**The problem**
Please return the listing below exactly, without any of its pictures.

====== Supplied information

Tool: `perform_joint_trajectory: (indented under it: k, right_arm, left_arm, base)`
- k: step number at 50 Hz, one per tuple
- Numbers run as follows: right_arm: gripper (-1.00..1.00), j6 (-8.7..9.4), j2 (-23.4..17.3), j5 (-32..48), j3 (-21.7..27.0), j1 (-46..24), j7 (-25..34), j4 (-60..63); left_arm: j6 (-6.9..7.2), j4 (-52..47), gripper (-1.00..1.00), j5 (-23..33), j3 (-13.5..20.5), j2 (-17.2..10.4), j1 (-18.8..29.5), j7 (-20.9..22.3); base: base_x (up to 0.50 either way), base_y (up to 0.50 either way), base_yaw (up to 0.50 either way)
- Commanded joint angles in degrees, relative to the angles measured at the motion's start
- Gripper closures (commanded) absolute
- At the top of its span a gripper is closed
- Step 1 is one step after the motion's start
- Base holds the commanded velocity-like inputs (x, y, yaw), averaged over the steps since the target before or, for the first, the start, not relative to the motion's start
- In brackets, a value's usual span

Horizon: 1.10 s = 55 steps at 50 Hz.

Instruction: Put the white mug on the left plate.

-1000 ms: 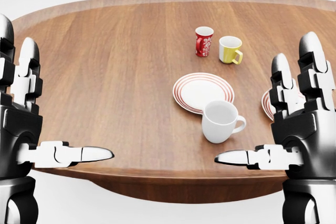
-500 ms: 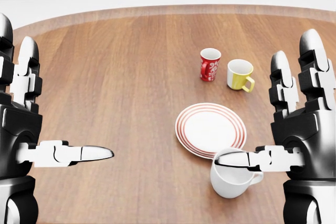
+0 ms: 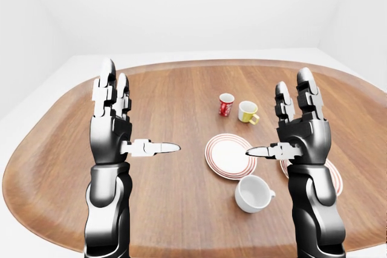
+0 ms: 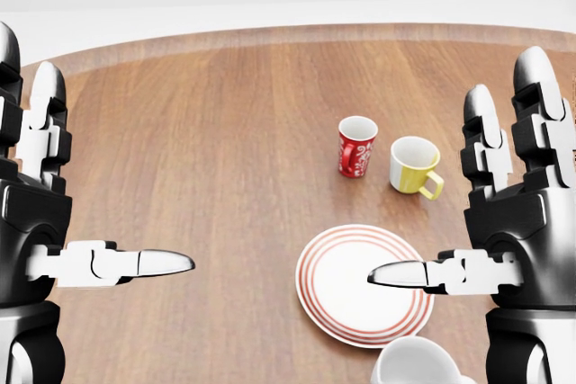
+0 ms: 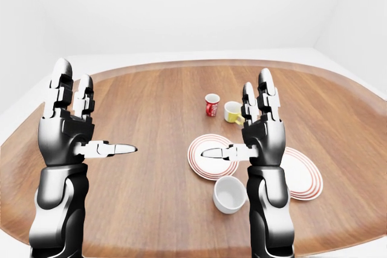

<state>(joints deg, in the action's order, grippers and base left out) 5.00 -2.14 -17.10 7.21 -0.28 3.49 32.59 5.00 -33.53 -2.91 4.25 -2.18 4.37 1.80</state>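
A: Saw first a broad oval table of brown wood (image 3: pixel 169 101), filling most of both eye views, with white walls behind.

B: Noted next the black-and-silver left hand (image 3: pixel 110 134), raised upright above the wood. Found it spread wide, two fingers pointing up, thumb stuck out sideways toward the middle of the view, gripping nothing.

A: Found the matching right hand (image 3: pixel 303 137) likewise spread, fingers up, thumb pointing left, holding nothing.

B: Then spotted two round white plates with red rings. Placed the left plate (image 4: pixel 351 312) right of the table's middle, bare, partly crossed by the right thumb in the head view.

A: Caught the right plate (image 5: pixel 300 176) just beside it, largely hidden behind the right forearm in the left-eye view, clearer in the right-eye view.

B: And the plain white ceramic mug (image 3: pixel 253 193)?

A: Stood upright on the wood, just below the left plate's lower-right rim in the eye views, handle turned right. Sat off the plate. Showed only its rim at the bottom edge of the head view.

B: Finished with the smallest pair above the plates: a yellow mug with a white inside (image 4: pixel 412 166), handle to the right, and just left of it a red mug with a white pattern (image 4: pixel 356 146). Stood close together, apart from the plates.
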Motion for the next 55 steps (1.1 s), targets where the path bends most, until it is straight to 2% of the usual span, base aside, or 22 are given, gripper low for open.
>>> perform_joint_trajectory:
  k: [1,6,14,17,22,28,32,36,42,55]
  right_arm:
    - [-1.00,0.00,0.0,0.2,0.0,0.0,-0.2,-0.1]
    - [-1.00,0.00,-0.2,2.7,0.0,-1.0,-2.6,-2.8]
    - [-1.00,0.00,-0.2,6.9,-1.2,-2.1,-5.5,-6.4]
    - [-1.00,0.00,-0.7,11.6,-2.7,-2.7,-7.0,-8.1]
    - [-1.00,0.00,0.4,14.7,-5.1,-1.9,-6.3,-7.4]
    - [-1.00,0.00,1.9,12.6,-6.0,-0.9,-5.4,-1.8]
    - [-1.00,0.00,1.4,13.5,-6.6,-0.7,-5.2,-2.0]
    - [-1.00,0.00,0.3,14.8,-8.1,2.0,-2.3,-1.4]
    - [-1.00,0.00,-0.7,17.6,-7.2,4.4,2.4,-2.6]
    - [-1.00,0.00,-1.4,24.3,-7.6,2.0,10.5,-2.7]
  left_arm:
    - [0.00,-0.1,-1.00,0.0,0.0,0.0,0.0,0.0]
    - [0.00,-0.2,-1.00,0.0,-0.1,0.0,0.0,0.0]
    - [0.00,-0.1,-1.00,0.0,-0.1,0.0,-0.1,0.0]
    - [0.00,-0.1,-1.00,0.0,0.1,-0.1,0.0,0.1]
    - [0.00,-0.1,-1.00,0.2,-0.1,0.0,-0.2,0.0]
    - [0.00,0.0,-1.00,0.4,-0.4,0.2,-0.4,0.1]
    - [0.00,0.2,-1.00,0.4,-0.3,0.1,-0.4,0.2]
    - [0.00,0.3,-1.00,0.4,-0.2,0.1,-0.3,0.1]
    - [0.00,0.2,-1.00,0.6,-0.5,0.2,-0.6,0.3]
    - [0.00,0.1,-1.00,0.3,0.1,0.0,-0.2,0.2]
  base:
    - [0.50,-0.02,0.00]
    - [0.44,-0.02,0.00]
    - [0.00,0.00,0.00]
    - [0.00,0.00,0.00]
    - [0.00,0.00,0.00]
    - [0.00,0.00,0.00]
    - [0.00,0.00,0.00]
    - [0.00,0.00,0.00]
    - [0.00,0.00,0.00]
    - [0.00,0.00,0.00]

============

**Output**
Tool: `perform_joint_trajectory: (indented under it: k, right_arm, left_arm, base)`
- k: step number at 50 Hz, one per tuple
- Numbers run as follows: right_arm: gripper (-1.00..1.00), j6 (-8.7..9.4), j2 (-23.4..17.3), j5 (-32..48), j3 (-21.7..27.0), j1 (-46..24), j7 (-25..34), j4 (-60..63); left_arm: j6 (-6.9..7.2), j4 (-52..47), gripper (-1.00..1.00), j5 (-23..33), j3 (-13.5..20.5), j2 (-17.2..10.4), j1 (-18.8..29.5), j7 (-20.9..22.3); base: base_x (up to 0.50 either way), base_y (up to 0.50 either way), base_yaw (up to 0.50 either way)
- Commanded joint angles in degrees, relative to the angles measured at the motion's start
- Gripper closures (commanded) absolute
- At the top of its span a gripper is closed
- Step 1 is one step after the motion's start
- Base holds the commanded velocity-like inputs (x, y, yaw), averaged over the steps since the target before or, for the first, the start, not relative to the motion's start
- In brackets, a value's usual span

Horizon: 1.10 s = 55 steps at 50 Hz.

Instruction: Put the white mug on the left plate.

-1000 ms: 
-500 ms: 
+0 ms: 
+0 ms: 
+0 ms: 

<state>(joints deg, in the action's order, grippers and base left out) 5.00 -2.14 -17.10 7.21 -0.28 3.49 32.59 5.00 -33.53 -2.91 4.25 -2.18 4.37 1.80</state>
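A: Saw first a broad oval table of brown wood (image 3: pixel 169 101), filling most of both eye views, with white walls behind.

B: Noted next the black-and-silver left hand (image 3: pixel 110 134), raised upright above the wood. Found it spread wide, two fingers pointing up, thumb stuck out sideways toward the middle of the view, gripping nothing.

A: Found the matching right hand (image 3: pixel 303 137) likewise spread, fingers up, thumb pointing left, holding nothing.

B: Then spotted two round white plates with red rings. Placed the left plate (image 4: pixel 351 312) right of the table's middle, bare, partly crossed by the right thumb in the head view.

A: Caught the right plate (image 5: pixel 300 176) just beside it, largely hidden behind the right forearm in the left-eye view, clearer in the right-eye view.

B: And the plain white ceramic mug (image 3: pixel 253 193)?

A: Stood upright on the wood, just below the left plate's lower-right rim in the eye views, handle turned right. Sat off the plate. Showed only its rim at the bottom edge of the head view.

B: Finished with the smallest pair above the plates: a yellow mug with a white inside (image 4: pixel 412 166), handle to the right, and just left of it a red mug with a white pattern (image 4: pixel 356 146). Stood close together, apart from the plates.
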Motion for the next 55 steps (1.1 s), targets where the path bends most, until it is straight to 2% of the usual span, base aside, or 22 are given, gripper low for open.
>>> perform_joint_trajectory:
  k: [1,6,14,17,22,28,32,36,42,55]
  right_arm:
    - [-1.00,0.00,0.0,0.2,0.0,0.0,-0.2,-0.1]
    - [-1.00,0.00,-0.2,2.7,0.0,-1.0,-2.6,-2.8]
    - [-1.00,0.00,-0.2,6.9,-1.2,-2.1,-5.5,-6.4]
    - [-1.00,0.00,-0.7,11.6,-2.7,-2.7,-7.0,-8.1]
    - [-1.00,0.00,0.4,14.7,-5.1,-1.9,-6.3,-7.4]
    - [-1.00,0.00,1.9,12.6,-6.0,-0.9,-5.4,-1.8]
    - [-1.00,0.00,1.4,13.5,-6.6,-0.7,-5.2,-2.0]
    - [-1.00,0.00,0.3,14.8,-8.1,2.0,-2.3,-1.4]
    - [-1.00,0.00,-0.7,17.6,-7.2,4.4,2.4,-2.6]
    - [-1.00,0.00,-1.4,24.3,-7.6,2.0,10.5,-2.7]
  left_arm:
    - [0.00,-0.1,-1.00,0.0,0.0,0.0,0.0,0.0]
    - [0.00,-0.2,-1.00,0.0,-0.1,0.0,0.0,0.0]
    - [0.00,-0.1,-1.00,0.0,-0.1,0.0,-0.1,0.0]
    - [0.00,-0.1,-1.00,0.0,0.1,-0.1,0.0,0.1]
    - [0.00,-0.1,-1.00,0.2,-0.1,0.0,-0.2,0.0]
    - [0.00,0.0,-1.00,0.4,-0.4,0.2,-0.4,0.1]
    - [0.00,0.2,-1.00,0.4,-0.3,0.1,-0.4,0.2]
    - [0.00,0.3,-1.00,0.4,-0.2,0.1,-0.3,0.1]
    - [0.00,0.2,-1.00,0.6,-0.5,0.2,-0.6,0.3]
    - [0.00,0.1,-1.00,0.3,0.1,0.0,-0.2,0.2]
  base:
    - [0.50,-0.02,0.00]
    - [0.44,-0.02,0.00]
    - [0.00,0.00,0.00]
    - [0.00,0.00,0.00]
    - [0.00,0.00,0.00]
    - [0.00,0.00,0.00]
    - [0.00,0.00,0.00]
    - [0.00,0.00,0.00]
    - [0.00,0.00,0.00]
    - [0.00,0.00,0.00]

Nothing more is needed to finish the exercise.